What are HSTS Super cookies and why are they dangerous?
HSTS (HTTP Strict Transport Security) is a mechanism to forcibly establish a secure connection with the website.
This mechanism is also called HSTS Super cookies, because the website passes the browser the flag, which is stored, it is difficult to remove it and with its help you can be identified at any time.
How HSTS Super cookies works?
When you visit a website with a secure connection (https), browser displays a special icon in the address bar, which means that the connection is encrypted and cannot be intercepted by third parties.
Even if you were directed to the website by an unsecured link "http://", after reading the HSTS header (if it is enabled on the website), browser will automatically switch to a secure connection "https://". Thus for each domain the HSTS-flag (in the form of "true" or "false") is stored in browser for a long time (often even using Private Browsing mode) and can be accessed from any other domain (unlike cookies, which are available only for the domain that set them).
With the help of the HSTS mechanism you can be identified even after the IP address change when cookies and plug-ins are disabled.
How to protect yourself from HSTS Super cookies?
New browsers Opera, Firefox and Chrome allow removing HSTS.
In the Private Browsing mode of the Firefox browser version 34.0.5 or higher HSTS value are not established during operation.
You can use old version of browsers. (For example, Opera version 12 or Internet Explorer version 11 or lower).
Unfortunately, in the Safari browser does not only store HSTS Super cookies but also copies them to the iCloud service, so it is virtually impossible to delete them.

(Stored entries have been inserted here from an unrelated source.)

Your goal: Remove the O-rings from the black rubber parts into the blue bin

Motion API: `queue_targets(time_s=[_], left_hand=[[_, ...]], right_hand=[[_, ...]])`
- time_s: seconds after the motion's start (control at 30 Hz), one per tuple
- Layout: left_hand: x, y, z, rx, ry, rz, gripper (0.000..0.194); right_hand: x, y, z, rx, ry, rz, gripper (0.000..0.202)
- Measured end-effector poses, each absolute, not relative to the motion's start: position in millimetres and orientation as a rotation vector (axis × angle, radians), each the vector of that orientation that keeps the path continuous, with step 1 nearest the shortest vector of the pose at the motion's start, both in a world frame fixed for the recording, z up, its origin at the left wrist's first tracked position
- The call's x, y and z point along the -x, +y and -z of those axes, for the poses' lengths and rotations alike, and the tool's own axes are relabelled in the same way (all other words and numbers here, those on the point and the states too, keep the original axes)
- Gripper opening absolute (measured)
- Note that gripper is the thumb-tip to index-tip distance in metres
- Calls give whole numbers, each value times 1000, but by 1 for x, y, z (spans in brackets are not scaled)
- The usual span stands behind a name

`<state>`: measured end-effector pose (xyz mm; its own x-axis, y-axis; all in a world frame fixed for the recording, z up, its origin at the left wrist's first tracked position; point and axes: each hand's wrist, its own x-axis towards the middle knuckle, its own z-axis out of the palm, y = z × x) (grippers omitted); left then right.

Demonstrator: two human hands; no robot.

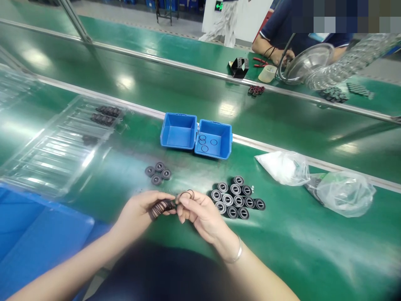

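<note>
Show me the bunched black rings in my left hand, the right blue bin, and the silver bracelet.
Bunched black rings (160,207): head view, middle of the bunch.
Right blue bin (216,130): head view, bare inner back wall.
Silver bracelet (240,251): head view, outside of the band.

Via the head camera, I identify a factory workshop: green workbench (297,251), blue bins (178,136), transparent flexible duct (347,62), co-worker (282,23) opposite.
</note>
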<state>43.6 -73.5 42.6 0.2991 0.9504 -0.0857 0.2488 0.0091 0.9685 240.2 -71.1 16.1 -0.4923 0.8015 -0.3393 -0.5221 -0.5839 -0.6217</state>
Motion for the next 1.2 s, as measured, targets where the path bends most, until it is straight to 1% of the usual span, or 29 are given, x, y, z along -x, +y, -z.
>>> queue_targets(time_s=[0.2, 0.5, 0.63, 0.87, 1.0, 1.2], left_hand=[[-43, -73, -43, -1676, 1234, -783, 27], [-42, -73, -43, -1767, 1254, -743, 30], [-42, -73, -44, -1666, 1183, -705, 29], [-45, -75, -45, -1298, 1095, -762, 19], [-46, -78, -43, -1122, 1143, -763, 15], [-45, -79, -40, -979, 1210, -830, 16]], right_hand=[[-239, -74, -14, 839, -683, -2086, 20], [-237, -74, -11, 824, -775, -2013, 13], [-240, -73, -11, 797, -735, -2064, 13], [-241, -74, -12, 832, -632, -2136, 17], [-239, -75, -11, 812, -587, -2145, 17], [-241, -72, -12, 724, -437, -2114, 18]])
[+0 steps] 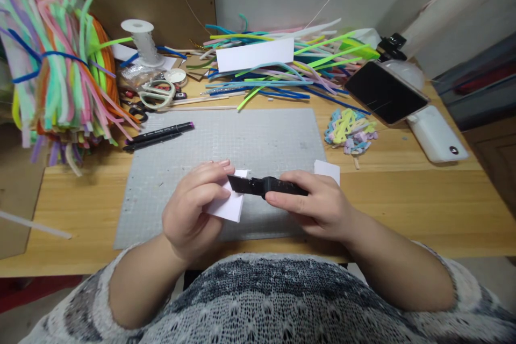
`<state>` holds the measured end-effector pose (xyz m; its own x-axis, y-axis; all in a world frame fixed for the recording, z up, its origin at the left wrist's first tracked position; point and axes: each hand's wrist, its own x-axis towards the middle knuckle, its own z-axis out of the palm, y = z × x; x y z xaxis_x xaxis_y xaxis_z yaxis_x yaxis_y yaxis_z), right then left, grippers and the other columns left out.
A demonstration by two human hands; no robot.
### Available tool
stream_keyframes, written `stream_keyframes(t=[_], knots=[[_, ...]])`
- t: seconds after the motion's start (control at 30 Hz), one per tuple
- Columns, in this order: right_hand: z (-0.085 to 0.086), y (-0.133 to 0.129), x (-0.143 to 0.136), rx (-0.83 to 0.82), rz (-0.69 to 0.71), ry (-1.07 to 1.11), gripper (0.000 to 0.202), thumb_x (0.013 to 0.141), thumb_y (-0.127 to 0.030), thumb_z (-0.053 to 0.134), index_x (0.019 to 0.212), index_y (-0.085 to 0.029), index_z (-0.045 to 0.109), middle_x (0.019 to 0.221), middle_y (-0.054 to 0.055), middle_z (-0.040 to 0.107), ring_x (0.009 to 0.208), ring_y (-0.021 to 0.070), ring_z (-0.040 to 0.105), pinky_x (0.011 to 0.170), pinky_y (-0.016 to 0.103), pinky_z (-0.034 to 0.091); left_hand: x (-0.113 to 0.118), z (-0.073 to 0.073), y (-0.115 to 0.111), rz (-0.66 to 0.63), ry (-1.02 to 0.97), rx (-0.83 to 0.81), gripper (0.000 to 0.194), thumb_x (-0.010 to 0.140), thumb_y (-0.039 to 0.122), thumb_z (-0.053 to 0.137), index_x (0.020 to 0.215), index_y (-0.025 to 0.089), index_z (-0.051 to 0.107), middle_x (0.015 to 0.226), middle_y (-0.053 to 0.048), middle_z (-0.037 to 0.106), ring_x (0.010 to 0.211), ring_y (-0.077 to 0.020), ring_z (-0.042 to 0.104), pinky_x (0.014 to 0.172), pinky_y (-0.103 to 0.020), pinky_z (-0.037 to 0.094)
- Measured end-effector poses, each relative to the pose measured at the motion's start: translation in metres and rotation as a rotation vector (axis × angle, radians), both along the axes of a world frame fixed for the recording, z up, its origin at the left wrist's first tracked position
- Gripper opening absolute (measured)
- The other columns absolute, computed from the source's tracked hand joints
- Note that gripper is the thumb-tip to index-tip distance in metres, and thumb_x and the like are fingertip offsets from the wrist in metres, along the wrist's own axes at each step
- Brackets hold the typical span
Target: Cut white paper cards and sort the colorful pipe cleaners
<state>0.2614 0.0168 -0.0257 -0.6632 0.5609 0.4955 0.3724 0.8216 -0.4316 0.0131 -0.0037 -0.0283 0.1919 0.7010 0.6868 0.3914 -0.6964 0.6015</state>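
Observation:
My left hand (197, 207) is closed on a small white card (230, 206), which it holds above the grey cutting mat (266, 140). A black utility knife (284, 186) is gripped in my right hand (318, 201), with its dark blade pointing left over the card, near my left fingertips. Whether the blade touches the card cannot be made out. Just beyond my right hand, another white card piece (327, 171) lies at the mat's right edge.
Two dark markers (161, 135) lie on the mat's left. Behind are scissors (157, 95), a spool (143, 45), pipe cleaners (262, 86) and a white strip (255, 55). A large bundle (60, 80) stands left; a phone (386, 92) and twisted pieces (350, 131) are right.

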Motion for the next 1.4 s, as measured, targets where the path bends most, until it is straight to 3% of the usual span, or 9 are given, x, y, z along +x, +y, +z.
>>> stream_keyframes(t=[0.3,0.53,0.67,0.77,0.9,1.4], knots=[[0.000,0.001,0.000,-0.038,0.037,0.032,0.055,0.080,-0.007,0.047,0.128,-0.034,0.053,0.096,0.003,0.056,0.077,0.0130,0.056,0.060,0.024,0.047,0.004,0.004,-0.001,-0.006,-0.045,-0.017,0.028,0.073,0.004,0.064,0.092,0.022,0.055,0.109,-0.004,0.065,0.102,-0.0229,0.063,0.089,-0.046,0.055],[-0.010,0.006,-0.001,-0.245,-0.141,0.031,0.063,0.085,-0.007,0.048,0.140,-0.034,0.039,0.101,0.005,0.056,0.083,0.0140,0.057,0.069,0.027,0.051,-0.004,0.006,-0.003,-0.059,-0.014,0.033,0.027,0.071,0.008,0.067,0.090,0.023,0.054,0.112,-0.003,0.065,0.104,-0.0209,0.063,0.093,-0.044,0.054],[-0.006,0.001,-0.003,-0.140,0.022,0.161,0.070,0.081,-0.004,0.051,0.141,-0.037,0.037,0.105,0.005,0.054,0.083,0.0137,0.055,0.066,0.026,0.048,-0.004,0.004,-0.002,-0.019,-0.033,0.019,0.026,0.072,0.006,0.065,0.091,0.021,0.055,0.112,-0.006,0.065,0.104,-0.0221,0.063,0.093,-0.045,0.053],[-0.001,-0.003,-0.004,-0.094,0.100,0.155,0.061,0.080,-0.005,0.049,0.134,-0.033,0.047,0.103,0.005,0.053,0.081,0.0140,0.054,0.064,0.026,0.046,-0.004,0.003,-0.001,-0.072,-0.024,0.036,0.024,0.075,0.007,0.062,0.093,0.021,0.054,0.114,-0.007,0.064,0.105,-0.0234,0.062,0.091,-0.047,0.053],[-0.001,-0.006,-0.005,-0.071,0.107,0.107,0.048,0.081,-0.008,0.047,0.123,-0.029,0.056,0.099,0.005,0.053,0.079,0.0145,0.053,0.063,0.027,0.046,-0.004,0.002,0.000,-0.105,-0.030,0.081,0.029,0.072,0.005,0.061,0.097,0.019,0.054,0.117,-0.009,0.062,0.106,-0.0256,0.061,0.090,-0.048,0.053],[-0.006,-0.008,-0.010,-0.077,0.050,0.097,0.054,0.079,-0.006,0.049,0.126,-0.033,0.052,0.097,0.004,0.051,0.074,0.0145,0.051,0.061,0.028,0.045,-0.001,-0.001,-0.001,-0.090,-0.103,0.067,0.029,0.073,0.007,0.061,0.098,0.020,0.057,0.113,-0.009,0.062,0.101,-0.0249,0.063,0.082,-0.044,0.055]])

How to remove HSTS Super Cookies in Firefox:
Close all open tabs and windows of the desired site.
Remove the cookies and browsing history.
Type in the address bar: about:permissions and then click “I'll be careful, I promise!”
Select a site from the list and click “Forget about this site”.
How to remove HSTS Super Cookies in Chrome / Opera:
Type in the address bar: chrome://net-internals/#hsts (for Chrome) or opera://net-internals/#hsts (for Opera).
Enter the desired domain name in the field “Delete domain” and click “Delete”.
Enter the domain name in the field “Query domain” and click “Query”. If the answer is “Not Found”, it means that HSTS are removed.